→ How to complete this task
Output all the data below verbatim.

→ Record excerpts
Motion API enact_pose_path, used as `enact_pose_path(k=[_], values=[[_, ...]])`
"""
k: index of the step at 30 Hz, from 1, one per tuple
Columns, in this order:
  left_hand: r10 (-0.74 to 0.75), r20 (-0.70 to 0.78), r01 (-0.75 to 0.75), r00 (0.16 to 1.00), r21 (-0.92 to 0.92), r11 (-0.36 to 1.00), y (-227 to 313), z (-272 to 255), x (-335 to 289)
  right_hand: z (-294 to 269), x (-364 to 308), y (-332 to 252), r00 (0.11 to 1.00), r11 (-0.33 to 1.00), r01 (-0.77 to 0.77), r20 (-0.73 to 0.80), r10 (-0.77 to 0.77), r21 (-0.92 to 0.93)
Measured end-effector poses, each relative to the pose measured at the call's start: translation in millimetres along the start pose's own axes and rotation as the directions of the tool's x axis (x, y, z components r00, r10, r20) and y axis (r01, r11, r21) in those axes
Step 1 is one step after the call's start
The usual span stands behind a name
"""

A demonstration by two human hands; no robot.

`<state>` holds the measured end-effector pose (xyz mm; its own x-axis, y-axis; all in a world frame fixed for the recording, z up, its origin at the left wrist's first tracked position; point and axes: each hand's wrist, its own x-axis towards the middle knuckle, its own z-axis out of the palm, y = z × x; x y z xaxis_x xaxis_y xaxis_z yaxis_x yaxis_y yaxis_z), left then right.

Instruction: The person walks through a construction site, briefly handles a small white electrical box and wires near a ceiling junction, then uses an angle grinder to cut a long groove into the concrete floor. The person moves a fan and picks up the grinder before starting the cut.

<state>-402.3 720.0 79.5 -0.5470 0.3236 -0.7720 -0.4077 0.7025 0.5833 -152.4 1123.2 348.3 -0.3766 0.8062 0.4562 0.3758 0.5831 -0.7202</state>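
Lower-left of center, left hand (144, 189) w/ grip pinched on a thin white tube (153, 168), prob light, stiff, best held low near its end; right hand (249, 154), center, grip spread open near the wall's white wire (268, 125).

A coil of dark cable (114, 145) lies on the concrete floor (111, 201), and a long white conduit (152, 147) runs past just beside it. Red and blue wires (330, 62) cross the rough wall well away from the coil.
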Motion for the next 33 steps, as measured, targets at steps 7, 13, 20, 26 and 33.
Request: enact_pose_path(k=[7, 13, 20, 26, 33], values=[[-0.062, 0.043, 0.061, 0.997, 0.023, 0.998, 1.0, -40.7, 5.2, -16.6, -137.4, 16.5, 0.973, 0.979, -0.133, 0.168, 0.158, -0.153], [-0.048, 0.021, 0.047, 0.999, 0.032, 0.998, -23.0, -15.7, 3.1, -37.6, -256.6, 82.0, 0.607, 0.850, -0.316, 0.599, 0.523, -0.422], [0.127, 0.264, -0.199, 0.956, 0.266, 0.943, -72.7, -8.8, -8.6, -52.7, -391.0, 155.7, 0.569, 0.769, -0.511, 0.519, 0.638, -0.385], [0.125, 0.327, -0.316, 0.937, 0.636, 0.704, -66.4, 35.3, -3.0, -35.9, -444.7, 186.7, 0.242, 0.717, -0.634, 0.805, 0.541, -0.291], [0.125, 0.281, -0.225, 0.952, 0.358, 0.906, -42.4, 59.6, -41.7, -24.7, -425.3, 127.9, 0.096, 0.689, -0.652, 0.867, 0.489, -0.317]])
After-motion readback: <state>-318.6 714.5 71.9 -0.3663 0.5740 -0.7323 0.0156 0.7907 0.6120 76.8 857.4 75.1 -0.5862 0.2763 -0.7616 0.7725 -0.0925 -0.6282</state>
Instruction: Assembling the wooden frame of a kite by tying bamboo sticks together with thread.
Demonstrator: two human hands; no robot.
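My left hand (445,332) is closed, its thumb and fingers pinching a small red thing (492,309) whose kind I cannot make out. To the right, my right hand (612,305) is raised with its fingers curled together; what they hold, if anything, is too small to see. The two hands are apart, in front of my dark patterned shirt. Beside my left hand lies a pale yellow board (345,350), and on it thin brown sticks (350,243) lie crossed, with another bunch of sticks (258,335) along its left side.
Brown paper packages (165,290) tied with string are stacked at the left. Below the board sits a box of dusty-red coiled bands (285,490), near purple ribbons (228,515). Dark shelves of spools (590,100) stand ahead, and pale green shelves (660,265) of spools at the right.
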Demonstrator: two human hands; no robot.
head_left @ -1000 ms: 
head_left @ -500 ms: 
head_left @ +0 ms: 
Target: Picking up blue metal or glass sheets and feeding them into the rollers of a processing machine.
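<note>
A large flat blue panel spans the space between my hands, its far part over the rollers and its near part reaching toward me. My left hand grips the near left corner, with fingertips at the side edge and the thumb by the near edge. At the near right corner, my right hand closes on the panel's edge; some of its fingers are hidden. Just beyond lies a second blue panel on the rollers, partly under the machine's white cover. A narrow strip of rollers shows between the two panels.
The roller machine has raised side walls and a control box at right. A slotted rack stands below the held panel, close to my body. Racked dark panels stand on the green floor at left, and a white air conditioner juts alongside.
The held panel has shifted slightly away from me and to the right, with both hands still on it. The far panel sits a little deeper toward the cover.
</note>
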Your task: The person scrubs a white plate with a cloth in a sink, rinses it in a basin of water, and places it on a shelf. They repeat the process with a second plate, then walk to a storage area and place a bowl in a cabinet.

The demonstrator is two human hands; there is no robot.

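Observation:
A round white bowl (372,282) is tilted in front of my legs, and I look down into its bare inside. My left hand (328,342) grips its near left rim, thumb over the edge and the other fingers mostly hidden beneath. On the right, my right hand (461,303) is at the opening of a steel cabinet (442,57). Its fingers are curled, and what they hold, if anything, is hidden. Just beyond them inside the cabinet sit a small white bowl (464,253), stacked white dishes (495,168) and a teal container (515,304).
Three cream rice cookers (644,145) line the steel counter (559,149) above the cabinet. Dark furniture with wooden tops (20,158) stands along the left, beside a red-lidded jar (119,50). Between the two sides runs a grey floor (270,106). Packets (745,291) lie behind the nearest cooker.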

→ Written solution
Motion API enact_pose_path, used as `enact_pose_path(k=[_], values=[[_, ...]])`
"""
k: index of the step at 30 Hz, from 1, one per tuple
Columns, in this order:
  left_hand: r10 (-0.74 to 0.75), r20 (-0.70 to 0.78), r01 (-0.75 to 0.75), r00 (0.16 to 1.00), r21 (-0.92 to 0.92), r11 (-0.36 to 1.00), y (-227 to 313), z (-272 to 255), x (-335 to 289)
  right_hand: z (-294 to 269), x (-364 to 308), y (-332 to 252), r00 (0.11 to 1.00), r11 (-0.33 to 1.00), r01 (-0.77 to 0.77), r20 (-0.73 to 0.80), r10 (-0.77 to 0.77), r21 (-0.92 to 0.93)
Measured end-effector poses, each relative to the pose measured at the call's start: translation in millimetres along the start pose's own axes and rotation as the directions of the tool's x axis (x, y, z components r00, r10, r20) and y axis (r01, r11, r21) in those axes
Step 1 is one step after the call's start
The usual span stands behind a name
"""

A demonstration by two human hands; no robot.

`<state>` holds the measured end-effector pose (xyz mm; its own x-axis, y-axis; all in a world frame fixed for the recording, z up, its origin at the left wrist's first tracked position; point and axes: each hand's wrist, its own x-axis towards the middle knuckle, its own z-axis out of the palm, y = z × x; x y z xaxis_x xaxis_y xaxis_z yaxis_x yaxis_y yaxis_z), left then right.

Instruction: The person walks through a construction site, briefly handles a small white electrical box and wires near a ceiling junction, then uses an angle grinder to cut a long groove into the concrete floor. The person moves a fan and picks up the grinder before starting the cut.

<state>-402.3 720.0 79.5 -0.5470 0.3236 -0.7720 -0.4077 0.7025 0.5833 -152.4 1123.2 348.3 -0.3766 0.8062 0.4562 0.3758 0.5831 -0.7202</state>
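Lower-left of center, left hand (144, 189) w/ grip pinched on a thin white tube (153, 168), prob light, stiff, best held low near its end; right hand (249, 154), center, grip spread open near the wall's white wire (268, 125).

A coil of dark cable (114, 145) lies on the concrete floor (111, 201), and a long white conduit (152, 147) runs past just beside it. Red and blue wires (330, 62) cross the rough wall well away from the coil.
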Motion for the next 33 steps, as measured, targets at steps 7, 13, 20, 26 and 33.
Request: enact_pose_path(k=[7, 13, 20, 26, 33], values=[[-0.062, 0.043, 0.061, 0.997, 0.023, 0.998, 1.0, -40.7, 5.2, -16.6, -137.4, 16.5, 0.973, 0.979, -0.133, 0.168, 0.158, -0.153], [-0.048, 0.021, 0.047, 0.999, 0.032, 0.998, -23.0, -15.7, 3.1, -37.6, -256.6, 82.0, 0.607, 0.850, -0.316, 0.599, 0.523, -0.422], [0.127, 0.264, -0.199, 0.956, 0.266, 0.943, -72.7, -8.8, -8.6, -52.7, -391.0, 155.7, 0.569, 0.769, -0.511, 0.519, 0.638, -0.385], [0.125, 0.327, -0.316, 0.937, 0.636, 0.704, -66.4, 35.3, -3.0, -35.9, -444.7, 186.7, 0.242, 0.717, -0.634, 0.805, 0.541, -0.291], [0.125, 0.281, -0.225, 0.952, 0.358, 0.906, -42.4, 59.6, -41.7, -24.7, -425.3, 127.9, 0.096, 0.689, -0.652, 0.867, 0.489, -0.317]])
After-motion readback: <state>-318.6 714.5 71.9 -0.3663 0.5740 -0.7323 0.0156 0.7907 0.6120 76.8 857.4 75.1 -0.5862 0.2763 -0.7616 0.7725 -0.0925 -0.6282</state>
Instruction: Assembling the wooden frame of a kite by tying bamboo sticks together with thread.
Demonstrator: two human hands; no robot.
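My left hand (445,332) is closed, its thumb and fingers pinching a small red thing (492,309) whose kind I cannot make out. To the right, my right hand (612,305) is raised with its fingers curled together; what they hold, if anything, is too small to see. The two hands are apart, in front of my dark patterned shirt. Beside my left hand lies a pale yellow board (345,350), and on it thin brown sticks (350,243) lie crossed, with another bunch of sticks (258,335) along its left side.
Brown paper packages (165,290) tied with string are stacked at the left. Below the board sits a box of dusty-red coiled bands (285,490), near purple ribbons (228,515). Dark shelves of spools (590,100) stand ahead, and pale green shelves (660,265) of spools at the right.
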Demonstrator: two human hands; no robot.
head_left @ -1000 ms: 
head_left @ -500 ms: 
head_left @ +0 ms: 
Target: Picking up blue metal or glass sheets and feeding them into the rollers of a processing machine.
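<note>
A large flat blue panel spans the space between my hands, its far part over the rollers and its near part reaching toward me. My left hand grips the near left corner, with fingertips at the side edge and the thumb by the near edge. At the near right corner, my right hand closes on the panel's edge; some of its fingers are hidden. Just beyond lies a second blue panel on the rollers, partly under the machine's white cover. A narrow strip of rollers shows between the two panels.
The roller machine has raised side walls and a control box at right. A slotted rack stands below the held panel, close to my body. Racked dark panels stand on the green floor at left, and a white air conditioner juts alongside.
The held panel has shifted slightly away from me and to the right, with both hands still on it. The far panel sits a little deeper toward the cover.
</note>
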Your task: The person scrubs a white plate with a cloth in a sink, rinses it in a basin of water, and places it on a shelf. They repeat the process with a second plate, then walk to a storage area and place a bowl in a cabinet.

The demonstrator is two human hands; there is no robot.

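Observation:
A round white bowl (372,282) is tilted in front of my legs, and I look down into its bare inside. My left hand (328,342) grips its near left rim, thumb over the edge and the other fingers mostly hidden beneath. On the right, my right hand (461,303) is at the opening of a steel cabinet (442,57). Its fingers are curled, and what they hold, if anything, is hidden. Just beyond them inside the cabinet sit a small white bowl (464,253), stacked white dishes (495,168) and a teal container (515,304).
Three cream rice cookers (644,145) line the steel counter (559,149) above the cabinet. Dark furniture with wooden tops (20,158) stands along the left, beside a red-lidded jar (119,50). Between the two sides runs a grey floor (270,106). Packets (745,291) lie behind the nearest cooker.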

Nothing else is part of this output.